Scala 3, macro annotations and code generation

MateuszKowalewski · June 14, 2023, 11:32am

Yes, something like that!

How it works in the end under the hood, I don’t care actually.

But the “templating” needs to be sane, safe, and convenient even for less skilled people.

My impression was that the current quote stuff in Scala, with its Expr[?] abstraction, would make a really great “templating language”. It’s the best I’ve seen so far as it’s type safe!

The trigger points that would deliver the data to the “templates” would be hand written annotated definitions (of for example case classes).

The results of the triggered code-gen needs to be “material” as this would be otherwise way to much opaque magic that can’t be debugged reasonably.

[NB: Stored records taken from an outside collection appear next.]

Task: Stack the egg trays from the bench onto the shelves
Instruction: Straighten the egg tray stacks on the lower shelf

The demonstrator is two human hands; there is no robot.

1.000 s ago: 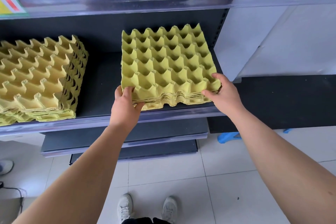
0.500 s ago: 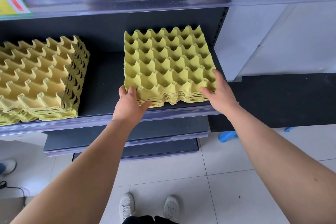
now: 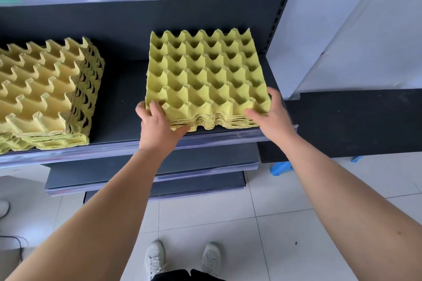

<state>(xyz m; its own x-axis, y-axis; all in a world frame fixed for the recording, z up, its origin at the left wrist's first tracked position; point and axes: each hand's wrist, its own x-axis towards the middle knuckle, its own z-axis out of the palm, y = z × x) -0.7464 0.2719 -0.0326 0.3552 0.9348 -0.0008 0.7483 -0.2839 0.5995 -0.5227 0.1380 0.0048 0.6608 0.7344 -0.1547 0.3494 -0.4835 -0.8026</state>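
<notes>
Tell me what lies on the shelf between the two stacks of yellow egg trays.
Head view: only bare dark shelf board separates the left stack of yellow pulp egg trays from the right stack.

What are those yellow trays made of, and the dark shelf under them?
Yellow egg trays: seemingly moulded paper pulp, matte, with rough, fibrous layered edges. Shelf: dark and matte, probably painted metal, though the look leaves it open. Its front strip: glossy, likely clear plastic.

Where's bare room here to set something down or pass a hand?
Bare: the shelf strip between left stack and held stack, narrower than a tray; the black bench at right. Crowded: held stack's front corners, gripped by left hand and right hand.
</notes>
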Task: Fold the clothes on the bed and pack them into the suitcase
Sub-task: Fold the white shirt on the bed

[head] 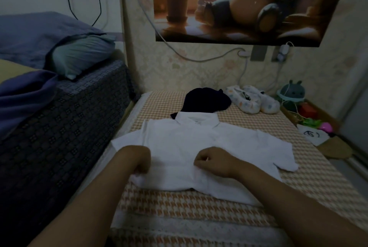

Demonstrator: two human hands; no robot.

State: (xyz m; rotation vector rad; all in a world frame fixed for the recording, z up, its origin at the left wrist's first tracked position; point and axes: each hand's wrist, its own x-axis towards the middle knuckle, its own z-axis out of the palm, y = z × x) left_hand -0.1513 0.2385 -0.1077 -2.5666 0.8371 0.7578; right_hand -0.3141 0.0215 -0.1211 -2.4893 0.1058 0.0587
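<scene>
White shirt [191, 147]: smooth thin cloth with short sleeves and a stiff collar. It is spread flat on the bed, collar at the far end and sleeves out to both sides. The hem lies nearest the person and is slightly rumpled.
Bed [179, 207]: woven cover in orange-and-cream houndstooth, with a pale lace strip along the near edge.
Left hand [140, 160]: fingers curled under, gripping bunched cloth at the shirt's near left corner.
Right hand [211, 160]: fingers curled into a loose fist, resting on the shirt's middle; whether it pinches cloth I cannot tell.
Dark garment [207, 100]: soft crumpled heap, navy or black, just beyond the collar and touching it.
Shoes [253, 100]: a pair in pale fabric with small coloured spots and rounded toes, side by side, right of the dark garment.
Pillow [83, 55]: grey-green and plump, on a higher bed at left whose side is dark checked fabric.
Poster [249, 3]: glossy, hung on patterned wallpaper.
</scene>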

And yes, such a feature would be extremely useful! The lives of lesser beings consist in large parts of writing repetitive boilerplately code. Cutting this down to the bare minimum would make Scala especially attractive to Jon-Doe-average-programmer. It would be almost a killer feature for some jobs, making mundane tasks really easy—without compromise on safety or tooling support (like in the case of stringy code templates that are the only way to achieve the stated goal currently in Scala).

Just think about the large market share of poor web devs working with all kinds of languages who do mostly nothing else than writing such kind of “boilerplate”; defining entities, code that brings them over the wire, and persists them on the server side. Most of this is copy-paste, while just replacing entity and field names. A framework that could abstract this away would be a game changer! Spring killer…

Thanks a lot for trying to understand what the pain points are, and what would make things substantially better! That’s something I love Scala for. People are listening. (You sometimes just need to cry loud enough… )

rcano · June 14, 2023, 3:48pm

It’s worth noting that annotation processors are among the most popular tools right now in java-land (mapstruct, immutables, micronaut), and that somehow the annotation macro produces java files with code that are visible in the same compilation unit, because you are able to use the generated definitions on the same file where you introduced the annotations that produce the generated code.
I don’t know how this magic happens, but it is there and it is very necessary for the general usage of annotation processors, in java at least.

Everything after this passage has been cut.